Like other synthetic elastomers, nitrile rubber was used extensively during World War II and was invented 1934 by Erich Konrad and Eduard Tschunkur, who were German chemists. These chemists worked for a world’s largest concern or cartel of chemical plants called IG Farben, which is Interessengemeinschaft Farbenindustrie Aktiengesellschaft which was founded in 1925. During World War II, IG Farben created a plant at Auschwitz to take advantage of Jewish slave labor and also experimented on live subjects. One of the products that IG Farben developed during the Nazi occupation of Germany is Zyklon B which was the death gas that was used to put to death millions of Jews and other undesirables. After the war, nine of the company’s officials were convicted of war crimes against humanity and at the end of the war; the allies dismantled the plant, which spelled the end of IG Farben.

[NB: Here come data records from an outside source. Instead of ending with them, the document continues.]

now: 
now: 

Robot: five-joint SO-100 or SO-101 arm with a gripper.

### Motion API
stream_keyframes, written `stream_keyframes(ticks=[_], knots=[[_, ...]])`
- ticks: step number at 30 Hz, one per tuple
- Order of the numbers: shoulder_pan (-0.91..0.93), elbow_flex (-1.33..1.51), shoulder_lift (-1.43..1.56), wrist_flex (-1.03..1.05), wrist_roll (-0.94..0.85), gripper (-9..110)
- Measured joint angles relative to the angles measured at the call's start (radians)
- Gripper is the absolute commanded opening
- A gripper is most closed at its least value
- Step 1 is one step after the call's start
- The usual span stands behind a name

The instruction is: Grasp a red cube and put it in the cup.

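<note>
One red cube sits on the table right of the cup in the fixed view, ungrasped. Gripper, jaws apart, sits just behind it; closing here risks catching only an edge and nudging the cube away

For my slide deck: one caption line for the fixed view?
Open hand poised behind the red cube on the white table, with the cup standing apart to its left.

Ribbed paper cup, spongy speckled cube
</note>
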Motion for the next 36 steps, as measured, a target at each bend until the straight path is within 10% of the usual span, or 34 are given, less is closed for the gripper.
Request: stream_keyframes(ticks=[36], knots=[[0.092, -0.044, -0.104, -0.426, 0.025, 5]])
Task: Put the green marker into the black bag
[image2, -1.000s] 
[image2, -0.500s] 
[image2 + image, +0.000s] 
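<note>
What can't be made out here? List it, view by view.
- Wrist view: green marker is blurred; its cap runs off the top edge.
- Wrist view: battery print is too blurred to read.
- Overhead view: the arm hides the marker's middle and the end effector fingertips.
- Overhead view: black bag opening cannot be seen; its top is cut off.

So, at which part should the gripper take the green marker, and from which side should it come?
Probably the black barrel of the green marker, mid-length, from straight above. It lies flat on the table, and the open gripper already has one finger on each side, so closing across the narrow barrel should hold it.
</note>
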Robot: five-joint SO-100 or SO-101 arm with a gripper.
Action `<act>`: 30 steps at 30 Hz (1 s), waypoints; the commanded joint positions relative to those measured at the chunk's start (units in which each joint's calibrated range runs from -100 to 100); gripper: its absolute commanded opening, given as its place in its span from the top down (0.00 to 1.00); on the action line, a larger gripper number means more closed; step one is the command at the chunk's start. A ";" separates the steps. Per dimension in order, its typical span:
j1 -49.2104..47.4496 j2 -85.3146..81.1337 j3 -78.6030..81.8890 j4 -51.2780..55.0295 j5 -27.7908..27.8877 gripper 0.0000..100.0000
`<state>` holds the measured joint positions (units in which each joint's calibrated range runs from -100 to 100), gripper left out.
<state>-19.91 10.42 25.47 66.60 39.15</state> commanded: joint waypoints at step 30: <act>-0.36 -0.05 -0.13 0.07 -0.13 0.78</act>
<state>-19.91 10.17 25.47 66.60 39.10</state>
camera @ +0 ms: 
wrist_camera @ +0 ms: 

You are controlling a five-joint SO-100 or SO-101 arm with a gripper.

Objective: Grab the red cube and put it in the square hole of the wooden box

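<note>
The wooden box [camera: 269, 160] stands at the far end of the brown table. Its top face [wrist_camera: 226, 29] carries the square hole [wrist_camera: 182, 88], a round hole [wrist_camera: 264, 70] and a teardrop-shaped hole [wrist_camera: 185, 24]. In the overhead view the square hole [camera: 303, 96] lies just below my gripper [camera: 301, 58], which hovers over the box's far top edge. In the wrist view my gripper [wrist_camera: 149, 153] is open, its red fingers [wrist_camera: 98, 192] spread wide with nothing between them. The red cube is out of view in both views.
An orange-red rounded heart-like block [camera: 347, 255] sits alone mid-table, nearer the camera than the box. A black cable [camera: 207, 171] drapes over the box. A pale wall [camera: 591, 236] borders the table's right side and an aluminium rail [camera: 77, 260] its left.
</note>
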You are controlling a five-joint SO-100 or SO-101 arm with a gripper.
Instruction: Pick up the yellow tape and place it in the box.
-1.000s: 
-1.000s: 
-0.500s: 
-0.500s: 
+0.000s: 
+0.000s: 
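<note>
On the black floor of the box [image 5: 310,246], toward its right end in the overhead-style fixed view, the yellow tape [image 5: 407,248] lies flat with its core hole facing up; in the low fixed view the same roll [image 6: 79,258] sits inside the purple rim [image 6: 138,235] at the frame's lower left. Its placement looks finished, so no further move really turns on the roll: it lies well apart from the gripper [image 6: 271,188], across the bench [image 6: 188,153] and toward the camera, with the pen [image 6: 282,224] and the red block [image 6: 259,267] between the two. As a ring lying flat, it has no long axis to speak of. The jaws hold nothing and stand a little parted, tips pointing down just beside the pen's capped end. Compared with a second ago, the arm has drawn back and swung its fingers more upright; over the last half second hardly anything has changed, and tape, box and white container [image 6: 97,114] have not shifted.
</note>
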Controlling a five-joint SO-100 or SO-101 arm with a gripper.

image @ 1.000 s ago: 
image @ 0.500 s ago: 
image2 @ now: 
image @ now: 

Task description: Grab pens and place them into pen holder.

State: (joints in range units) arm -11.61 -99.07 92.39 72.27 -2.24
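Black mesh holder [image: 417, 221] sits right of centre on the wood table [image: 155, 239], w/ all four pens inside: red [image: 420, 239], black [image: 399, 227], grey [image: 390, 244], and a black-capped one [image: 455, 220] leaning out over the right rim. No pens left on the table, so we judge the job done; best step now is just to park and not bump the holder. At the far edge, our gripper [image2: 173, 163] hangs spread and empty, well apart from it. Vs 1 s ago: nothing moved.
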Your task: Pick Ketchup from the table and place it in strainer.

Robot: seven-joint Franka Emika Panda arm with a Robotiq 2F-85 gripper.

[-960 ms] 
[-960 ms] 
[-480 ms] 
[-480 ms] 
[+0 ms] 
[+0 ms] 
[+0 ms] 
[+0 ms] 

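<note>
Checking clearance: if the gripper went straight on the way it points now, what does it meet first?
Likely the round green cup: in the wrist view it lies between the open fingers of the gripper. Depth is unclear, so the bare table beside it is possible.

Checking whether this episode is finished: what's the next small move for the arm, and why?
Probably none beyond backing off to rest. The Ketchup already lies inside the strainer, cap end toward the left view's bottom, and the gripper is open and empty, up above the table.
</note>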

The United States also produced Nitrile rubber called Buna N during World War II and was known as GR-N or Government Rubber-Nitrile. This combination of acrylonitrile-butadiene elastomers were later referred to as nitrile rubber. Since all the natural rubber supplies in the Southeast Pacific were unavailable due to the occupation of the Japanese during the war, synthetic rubbers were used to manufacture products for the war effort.
If oil resistance is a concern, than nitrile rubber is a good solution. NBR is often used here at Stern Rubber Company for automotive seals, transmission belts, gaskets, hoses, O rings, oil seals, V belts, printing rollers, cable jacketing and used in synthetic leather. Other products that work well with NBR include footwear, adhesives, sealants, expanded foams, sponges, floor mats, molded rubber and extruded rubber. The temperature range of NBR’s can withstand a range of -40⁰F to 226⁰F which makes it an ideal product for aeronautical applications. Another application for NBR’s is employed in the textile industries where it improves the finish of woven and nonwoven fabrics and has excellent waterproofing properties.
NBR is also resistant to aliphatic hydrocarbons, products of hydrogen and carbon atoms only, such as propane, methane, butane, cycle-pentane and heptane. Just like natural rubber, nitrile can be attacked by ozone, esters, ketones and aldehydes. Stern Rubber Company compounds and mills nitrile rubber at our facility in Staples, Minnesota, and our engineering department can create a formula that will suit your needs for any of your rubber projects.